Os coronéis caiçaras



Os coronéis ocupam as páginas da história do Brasil desde a sala de parto, no século XVI. É claro que tiveram outros nomes, como fidalgos e senhores de engenho. Mais do que possuir uma patente militar, ser coronel significa se embebedar no poder, muitas vezes sem limites.

O coronel se consolidou como símbolo da cultura brasileira a partir do olhar sobre o mundo rural, principalmente na região Nordeste. O coronel não seria somente uma liderança política, mas um déspota dos trópicos, acima da lei, o quarto (ou único) poder capaz de legislar, executar e julgar sobre quaisquer comportamentos dentro de seu domínio.

Os coronéis nascem ou constroem sobrenomes tradicionais, um guarda-chuva que protege toda uma árvore genealógica de manutenção autoritária. Familiares e parentes são os multiplicadores do poder coronelista, sempre bem posicionados em todos os setores da política, escolhidos por voto de cabresto, por voto voluntário ou por indicação mesmo.

A Baixada Santista produziu sua versão de coronelismo. Até porque hoje soa brega andar a cavalo, de chicote na mão e chapéu na cabeça. José Sarney e Jader Barbalho, por exemplo, já largaram a fantasia há muitos carnavais.

A versão caiçara do coronelismo é pós-moderna. Os coronéis se vestem bem, usam ternos de griffe, comem em restaurantes com pratos que custam um salário mínimo, viajam de avião fretado. Quando não o fazem, transitam em carros ou motos importadas. A imagem de esportista é fundamental para construir a pose de saudável, descontraído e outros adjetivos sinônimos.

Como a aparência representa uma das chaves do negócio, os coronéis caiçaras são eficientes em esconder as máscaras. No fundo, repetem as práticas dos tradicionais mestres do século passado. Uma das máscaras é não demonstrar desejo de abocanhar todo o bolo. Fatias – também conhecidas como cargos, inclusive eletivos - são distribuídas em meio a sorrisos, alianças de ocasião ou acordos com outros poderes.

Os coronéis de cavalos de ferro importados e passeios em Miami se esforçam, mas não ocultam a dependência química pelo poder. Se não podem ocupá-lo oficialmente, fabricam o sucessor. Se não for de mesmo sobrenome, que esteja no círculo de amizades. Lealdade é qualidade bem recompensada.

Na Baixada Santista, os coronéis delimitam, com harmonia, os territórios. Em eleições nacionais, disputam – sem assumir publicamente – o mesmo espaço.

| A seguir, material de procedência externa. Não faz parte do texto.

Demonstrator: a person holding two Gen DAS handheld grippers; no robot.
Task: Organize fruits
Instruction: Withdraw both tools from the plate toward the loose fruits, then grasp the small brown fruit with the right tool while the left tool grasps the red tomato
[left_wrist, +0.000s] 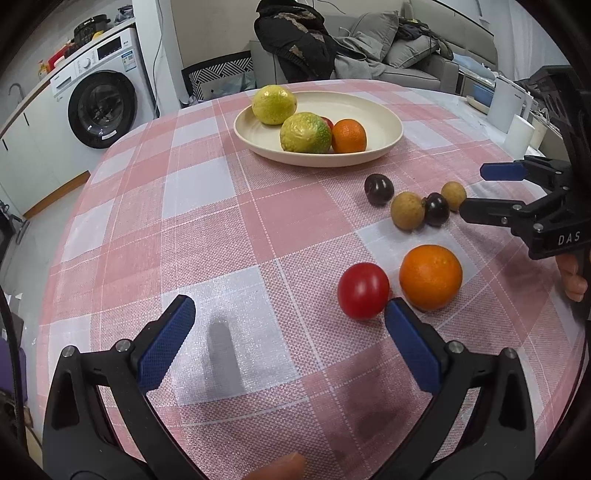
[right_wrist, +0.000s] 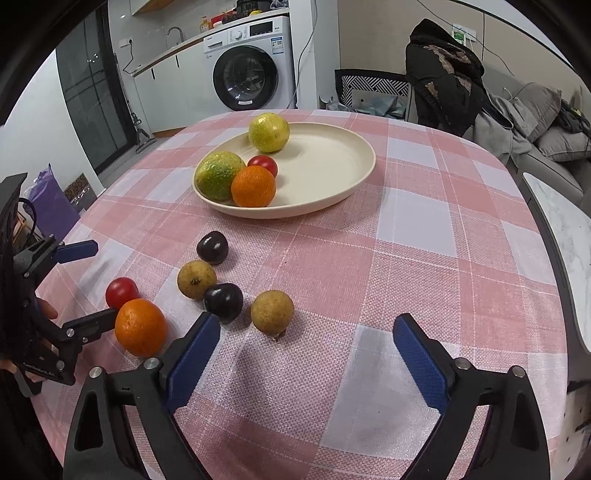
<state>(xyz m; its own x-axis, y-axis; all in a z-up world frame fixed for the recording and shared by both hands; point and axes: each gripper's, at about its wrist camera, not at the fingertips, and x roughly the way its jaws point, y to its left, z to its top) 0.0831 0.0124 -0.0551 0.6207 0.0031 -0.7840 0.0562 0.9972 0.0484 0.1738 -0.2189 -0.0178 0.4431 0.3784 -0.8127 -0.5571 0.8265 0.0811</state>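
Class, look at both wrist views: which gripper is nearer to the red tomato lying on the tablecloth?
Left. The left gripper has one fingertip right beside the red tomato. The right gripper hovers farther off, by the brown fruit.

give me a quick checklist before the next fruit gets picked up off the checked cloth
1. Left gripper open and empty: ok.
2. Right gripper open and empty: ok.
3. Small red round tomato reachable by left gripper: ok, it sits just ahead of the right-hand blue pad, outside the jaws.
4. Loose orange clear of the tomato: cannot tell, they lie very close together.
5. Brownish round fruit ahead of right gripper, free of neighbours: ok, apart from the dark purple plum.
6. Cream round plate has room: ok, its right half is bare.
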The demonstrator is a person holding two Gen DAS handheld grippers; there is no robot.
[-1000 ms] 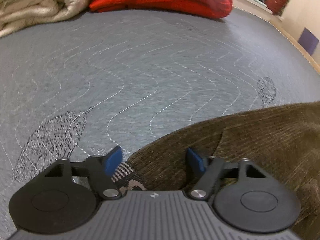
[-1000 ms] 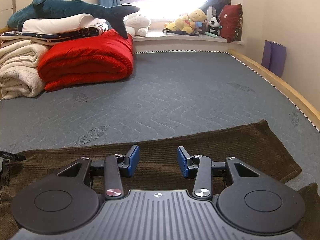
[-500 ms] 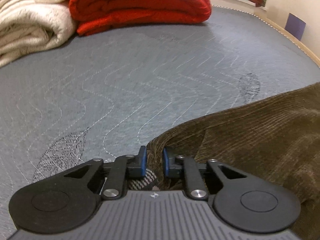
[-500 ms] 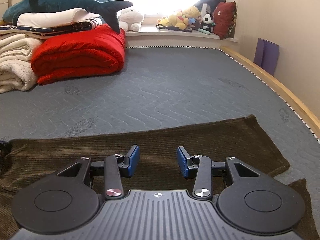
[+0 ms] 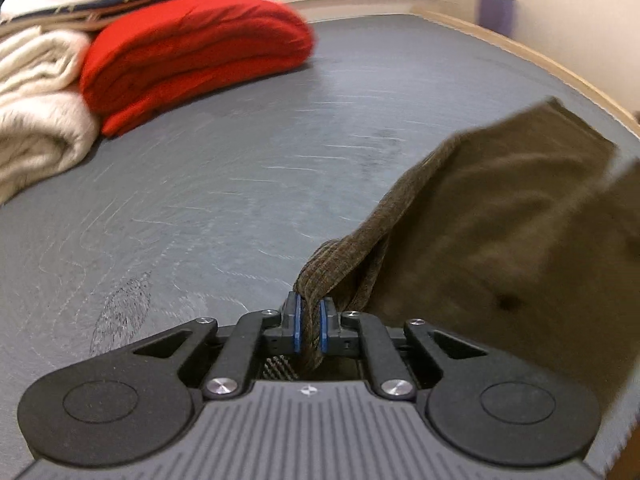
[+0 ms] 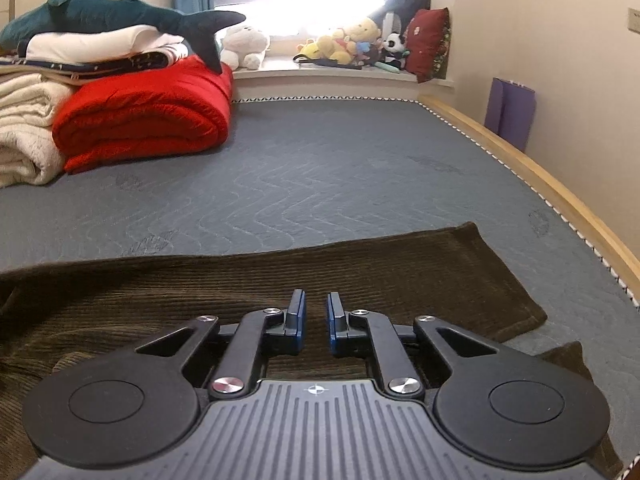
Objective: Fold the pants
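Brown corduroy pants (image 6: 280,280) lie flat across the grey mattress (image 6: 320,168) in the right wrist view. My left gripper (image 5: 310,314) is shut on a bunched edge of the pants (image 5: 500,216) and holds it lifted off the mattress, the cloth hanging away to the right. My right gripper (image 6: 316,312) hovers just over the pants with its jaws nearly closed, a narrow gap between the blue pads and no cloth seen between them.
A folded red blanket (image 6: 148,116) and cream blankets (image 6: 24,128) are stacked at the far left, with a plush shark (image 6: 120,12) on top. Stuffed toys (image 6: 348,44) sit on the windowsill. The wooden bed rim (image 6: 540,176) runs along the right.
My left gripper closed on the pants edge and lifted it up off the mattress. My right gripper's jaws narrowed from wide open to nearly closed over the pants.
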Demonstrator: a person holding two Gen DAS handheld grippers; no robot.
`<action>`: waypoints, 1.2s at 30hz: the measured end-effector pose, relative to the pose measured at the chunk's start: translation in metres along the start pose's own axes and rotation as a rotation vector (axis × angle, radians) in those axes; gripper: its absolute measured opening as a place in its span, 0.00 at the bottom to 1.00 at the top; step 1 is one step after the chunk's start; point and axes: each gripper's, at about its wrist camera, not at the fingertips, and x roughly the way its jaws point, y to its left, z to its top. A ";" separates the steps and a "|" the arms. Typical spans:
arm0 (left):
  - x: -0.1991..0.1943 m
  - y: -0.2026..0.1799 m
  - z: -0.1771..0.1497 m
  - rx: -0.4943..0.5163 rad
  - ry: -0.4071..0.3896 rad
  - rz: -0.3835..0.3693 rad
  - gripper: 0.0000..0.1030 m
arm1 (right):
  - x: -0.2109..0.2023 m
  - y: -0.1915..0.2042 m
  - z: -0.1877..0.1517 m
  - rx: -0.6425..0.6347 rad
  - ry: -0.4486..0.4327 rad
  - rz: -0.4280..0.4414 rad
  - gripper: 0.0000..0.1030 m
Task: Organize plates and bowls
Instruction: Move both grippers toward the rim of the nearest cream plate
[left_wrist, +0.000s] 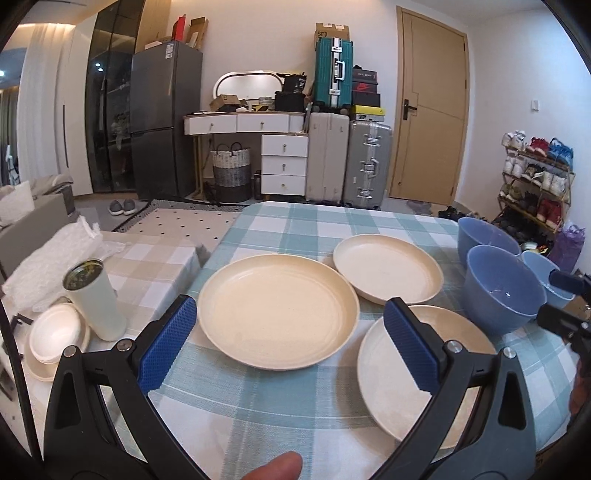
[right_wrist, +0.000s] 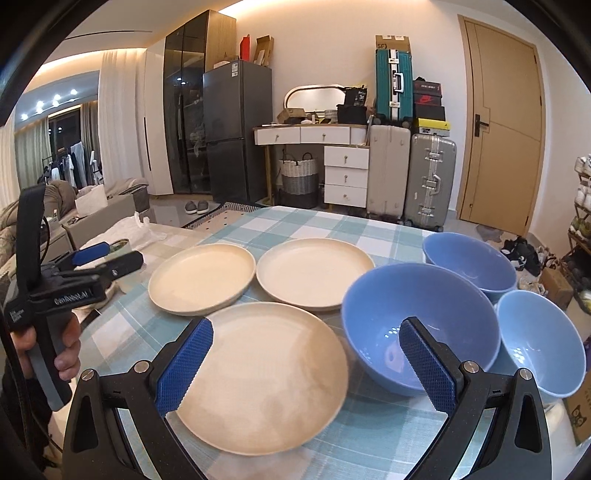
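Three cream plates lie flat and apart on the checked tablecloth (left_wrist: 280, 221): a left plate (left_wrist: 277, 311) (right_wrist: 201, 277), a far plate (left_wrist: 388, 272) (right_wrist: 316, 272), and a near plate (left_wrist: 406, 384) (right_wrist: 266, 373). Three blue bowls stand at the right: a large one (left_wrist: 502, 290) (right_wrist: 417, 325), a far one (left_wrist: 485, 234) (right_wrist: 469, 262), and a light blue one (left_wrist: 546, 277) (right_wrist: 541, 343). My left gripper (left_wrist: 291, 341) is open and empty, hovering over the near edge of the left plate. My right gripper (right_wrist: 306, 363) is open and empty above the near plate and large bowl.
A white tumbler (left_wrist: 94, 299) and stacked white bowls (left_wrist: 57, 334) sit on a side surface at the left, with crumpled plastic wrap (left_wrist: 51, 254). Suitcases (left_wrist: 349, 162), drawers and a door stand behind the table. A shoe rack (left_wrist: 535, 177) is at the right.
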 end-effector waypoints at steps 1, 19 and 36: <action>0.001 0.002 0.002 0.001 0.007 0.006 0.98 | 0.001 0.002 0.004 0.001 0.003 0.010 1.00; 0.037 0.034 0.017 -0.081 0.172 0.064 0.98 | 0.031 0.039 0.075 0.000 0.061 0.088 1.00; 0.082 0.064 0.027 -0.132 0.254 0.105 0.98 | 0.099 0.058 0.096 0.024 0.161 0.099 1.00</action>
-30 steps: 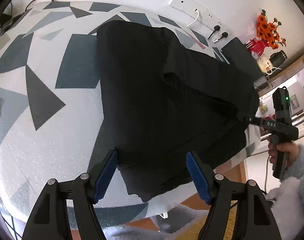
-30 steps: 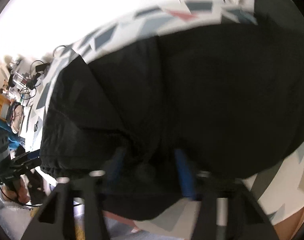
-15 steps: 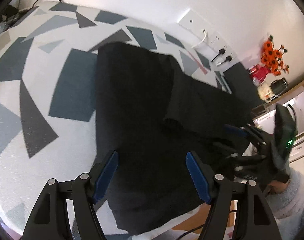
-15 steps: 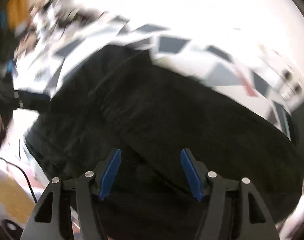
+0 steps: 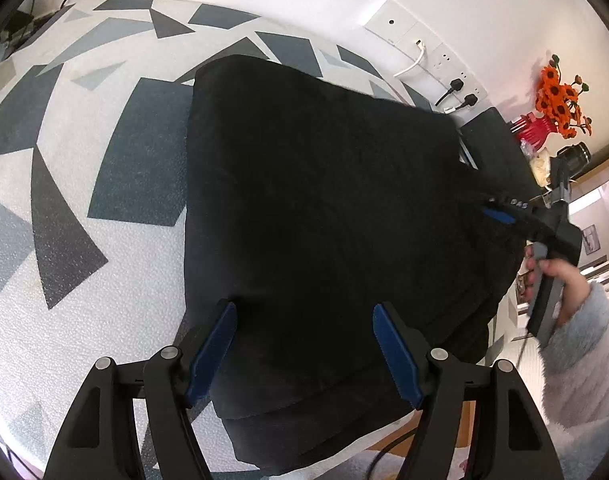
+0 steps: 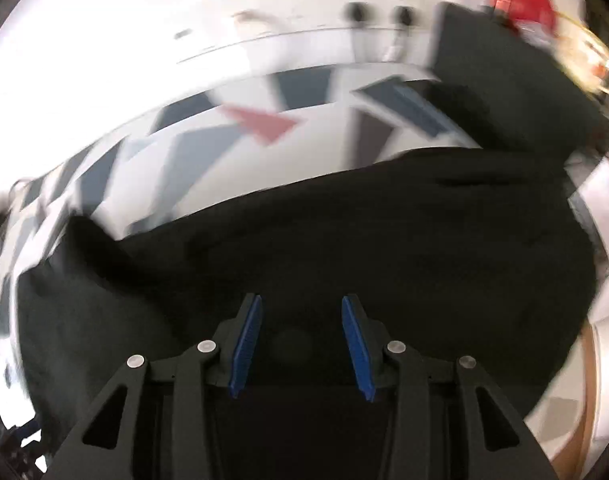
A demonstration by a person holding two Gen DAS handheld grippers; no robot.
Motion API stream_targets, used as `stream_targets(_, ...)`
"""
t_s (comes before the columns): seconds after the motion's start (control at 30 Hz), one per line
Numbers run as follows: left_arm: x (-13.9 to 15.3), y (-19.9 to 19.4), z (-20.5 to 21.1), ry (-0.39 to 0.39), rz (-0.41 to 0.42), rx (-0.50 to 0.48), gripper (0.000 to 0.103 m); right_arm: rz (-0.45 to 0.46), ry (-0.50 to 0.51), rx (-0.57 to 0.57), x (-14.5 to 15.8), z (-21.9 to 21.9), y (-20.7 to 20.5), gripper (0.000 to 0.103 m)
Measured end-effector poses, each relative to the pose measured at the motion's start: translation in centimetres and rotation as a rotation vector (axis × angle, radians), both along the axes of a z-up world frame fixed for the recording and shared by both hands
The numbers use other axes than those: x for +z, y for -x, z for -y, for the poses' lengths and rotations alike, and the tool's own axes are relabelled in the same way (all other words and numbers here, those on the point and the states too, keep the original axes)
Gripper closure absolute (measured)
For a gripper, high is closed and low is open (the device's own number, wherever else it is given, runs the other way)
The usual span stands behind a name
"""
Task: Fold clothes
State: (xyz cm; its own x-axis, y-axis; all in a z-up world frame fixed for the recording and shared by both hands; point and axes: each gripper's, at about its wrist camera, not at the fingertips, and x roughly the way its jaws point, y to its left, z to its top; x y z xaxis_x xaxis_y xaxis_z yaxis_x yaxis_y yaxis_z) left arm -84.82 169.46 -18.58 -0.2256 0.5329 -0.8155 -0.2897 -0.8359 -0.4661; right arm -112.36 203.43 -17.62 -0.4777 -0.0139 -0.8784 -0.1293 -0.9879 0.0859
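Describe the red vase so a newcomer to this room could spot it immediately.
Start at the white wall behind the patterned table and follow the row of wall sockets rightward past the last black plug. Just beyond, behind a flat black slab, stands the red vase. It alone is ribbed and bright red, holding orange flowers, beside a dark cylindrical jar.

1 black garment [image 5: 324,220] lies on 1 patterned table cover [image 5: 64,200]. Past the garment: 2 black plugs [image 5: 462,92] in wall sockets, 1 white cable [image 5: 414,62], 1 bunch of orange flowers [image 5: 560,100].
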Motion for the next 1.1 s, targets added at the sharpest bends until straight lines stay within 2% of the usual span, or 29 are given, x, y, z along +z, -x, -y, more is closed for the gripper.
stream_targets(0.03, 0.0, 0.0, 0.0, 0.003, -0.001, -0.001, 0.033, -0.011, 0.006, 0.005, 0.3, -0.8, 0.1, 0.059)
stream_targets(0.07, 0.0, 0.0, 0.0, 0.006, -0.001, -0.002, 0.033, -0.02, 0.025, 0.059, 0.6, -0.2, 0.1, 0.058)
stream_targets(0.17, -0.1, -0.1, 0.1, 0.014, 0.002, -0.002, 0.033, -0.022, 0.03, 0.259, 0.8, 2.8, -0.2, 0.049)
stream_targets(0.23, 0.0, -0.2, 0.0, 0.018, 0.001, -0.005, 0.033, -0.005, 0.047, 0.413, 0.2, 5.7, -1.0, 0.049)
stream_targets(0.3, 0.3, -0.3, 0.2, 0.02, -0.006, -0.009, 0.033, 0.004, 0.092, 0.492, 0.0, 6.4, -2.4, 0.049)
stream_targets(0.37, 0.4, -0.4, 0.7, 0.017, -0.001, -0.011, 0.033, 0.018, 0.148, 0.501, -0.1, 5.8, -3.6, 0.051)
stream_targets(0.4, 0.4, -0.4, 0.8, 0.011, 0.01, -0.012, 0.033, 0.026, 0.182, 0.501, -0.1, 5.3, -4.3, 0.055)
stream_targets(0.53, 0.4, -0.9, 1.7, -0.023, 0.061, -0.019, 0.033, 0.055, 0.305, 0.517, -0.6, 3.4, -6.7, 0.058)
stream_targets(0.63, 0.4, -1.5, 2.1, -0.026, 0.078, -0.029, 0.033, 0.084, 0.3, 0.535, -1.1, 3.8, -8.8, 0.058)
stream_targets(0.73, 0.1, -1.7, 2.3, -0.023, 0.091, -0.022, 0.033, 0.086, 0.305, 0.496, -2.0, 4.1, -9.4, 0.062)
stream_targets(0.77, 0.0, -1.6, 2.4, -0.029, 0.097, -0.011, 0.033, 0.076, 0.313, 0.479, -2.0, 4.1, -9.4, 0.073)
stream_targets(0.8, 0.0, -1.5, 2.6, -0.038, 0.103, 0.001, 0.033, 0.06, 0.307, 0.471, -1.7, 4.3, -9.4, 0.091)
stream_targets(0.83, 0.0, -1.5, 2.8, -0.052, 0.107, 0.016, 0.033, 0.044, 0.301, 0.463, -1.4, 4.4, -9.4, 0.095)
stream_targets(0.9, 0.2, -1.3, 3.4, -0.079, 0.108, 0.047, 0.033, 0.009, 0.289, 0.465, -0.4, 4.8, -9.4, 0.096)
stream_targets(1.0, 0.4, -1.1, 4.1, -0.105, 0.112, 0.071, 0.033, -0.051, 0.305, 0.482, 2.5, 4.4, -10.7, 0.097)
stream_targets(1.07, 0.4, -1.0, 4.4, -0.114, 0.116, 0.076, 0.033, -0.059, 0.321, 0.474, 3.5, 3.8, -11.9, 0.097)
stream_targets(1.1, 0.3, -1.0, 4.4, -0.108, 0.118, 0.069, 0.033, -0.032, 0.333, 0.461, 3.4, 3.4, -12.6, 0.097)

Os coronéis pós-ditadura militar exercem liderança desde a década de 90. E se aproveitam da ilusão do provincianismo, marcado pela infantilidade de quem se considera progressista. Trata-se de um argumento insustentável diante da inércia política no Poder Executivo. Os sintomas se manifestam pelo revezamento de cargos ou pela simples perpetuação de uma dinastia familiar.

Santos, São Vicente e Praia Grande são exemplos de cidades que se curvaram aos mesmos grupos no comando político. Os discursos de progresso são idênticos; mudam as cores das camisas dos partidos. Cubatão e Guarujá fingem ser exceções. O primeiro viveu um revezamento entre dois prefeitos durante 16 anos. Quebrou as algemas, mas sente o cheiro de retorno, em cor vermelha, com a multiplicação de partidos sanguessugas em volta.

Guarujá engana os apressados, mas o noticiário policial não deixa mentir, com ex-prefeito preso e outros políticos assassinados. O faroeste também tem cenas em Cubatão, onde desavenças são resolvidas na bala.

Se os coronéis existem, é porque seus súditos os apoiam ou se mostram omissos. Em outubro, os eleitores têm dois caminhos: romper a porteira ou se comportar como ovelhas na busca por um pastor.